● **WHAT THE TASK ASKS**: Repeat, line for line, the entries printed below.

☆ ☆ ☆ ☆ ☆ ☆ ☆

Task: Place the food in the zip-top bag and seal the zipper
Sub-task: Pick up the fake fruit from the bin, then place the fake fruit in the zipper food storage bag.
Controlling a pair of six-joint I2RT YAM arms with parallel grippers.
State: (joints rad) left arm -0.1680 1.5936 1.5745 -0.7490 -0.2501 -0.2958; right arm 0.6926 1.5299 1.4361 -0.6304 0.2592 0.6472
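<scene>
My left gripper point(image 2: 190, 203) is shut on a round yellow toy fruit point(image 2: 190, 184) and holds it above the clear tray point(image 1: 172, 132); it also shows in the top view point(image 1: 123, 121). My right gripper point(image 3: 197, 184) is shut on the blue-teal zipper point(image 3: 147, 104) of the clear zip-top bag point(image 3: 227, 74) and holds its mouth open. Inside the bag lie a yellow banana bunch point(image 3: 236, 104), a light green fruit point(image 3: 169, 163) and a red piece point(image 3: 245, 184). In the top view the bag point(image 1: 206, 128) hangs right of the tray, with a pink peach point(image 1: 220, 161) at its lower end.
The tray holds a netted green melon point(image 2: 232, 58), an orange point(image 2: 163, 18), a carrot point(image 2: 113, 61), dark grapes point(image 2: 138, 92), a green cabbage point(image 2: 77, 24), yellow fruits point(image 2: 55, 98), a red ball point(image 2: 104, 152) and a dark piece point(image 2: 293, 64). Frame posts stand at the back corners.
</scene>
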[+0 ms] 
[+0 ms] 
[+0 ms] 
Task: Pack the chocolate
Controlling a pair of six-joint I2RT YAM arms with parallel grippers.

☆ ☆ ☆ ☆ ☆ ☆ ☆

● **ANSWER FOR THIS EXERCISE**:
Task: Place the food in the zip-top bag and seal the zipper
Sub-task: Pick up the fake fruit from the bin, then place the fake fruit in the zipper food storage bag.
Controlling a pair of six-joint I2RT YAM arms with parallel grippers.
State: (joints rad) left arm -0.1680 1.5936 1.5745 -0.7490 -0.2501 -0.2958; right arm 0.6926 1.5299 1.4361 -0.6304 0.2592 0.6472
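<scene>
My left gripper point(image 2: 190, 203) is shut on a round yellow toy fruit point(image 2: 190, 184) and holds it above the clear tray point(image 1: 172, 132); it also shows in the top view point(image 1: 123, 121). My right gripper point(image 3: 197, 184) is shut on the blue-teal zipper point(image 3: 147, 104) of the clear zip-top bag point(image 3: 227, 74) and holds its mouth open. Inside the bag lie a yellow banana bunch point(image 3: 236, 104), a light green fruit point(image 3: 169, 163) and a red piece point(image 3: 245, 184). In the top view the bag point(image 1: 206, 128) hangs right of the tray, with a pink peach point(image 1: 220, 161) at its lower end.
The tray holds a netted green melon point(image 2: 232, 58), an orange point(image 2: 163, 18), a carrot point(image 2: 113, 61), dark grapes point(image 2: 138, 92), a green cabbage point(image 2: 77, 24), yellow fruits point(image 2: 55, 98), a red ball point(image 2: 104, 152) and a dark piece point(image 2: 293, 64). Frame posts stand at the back corners.
</scene>
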[+0 ms] 
[+0 ms] 
[+0 ms] 
Task: Pack the chocolate
Controlling a pair of six-joint I2RT YAM arms with parallel grippers.

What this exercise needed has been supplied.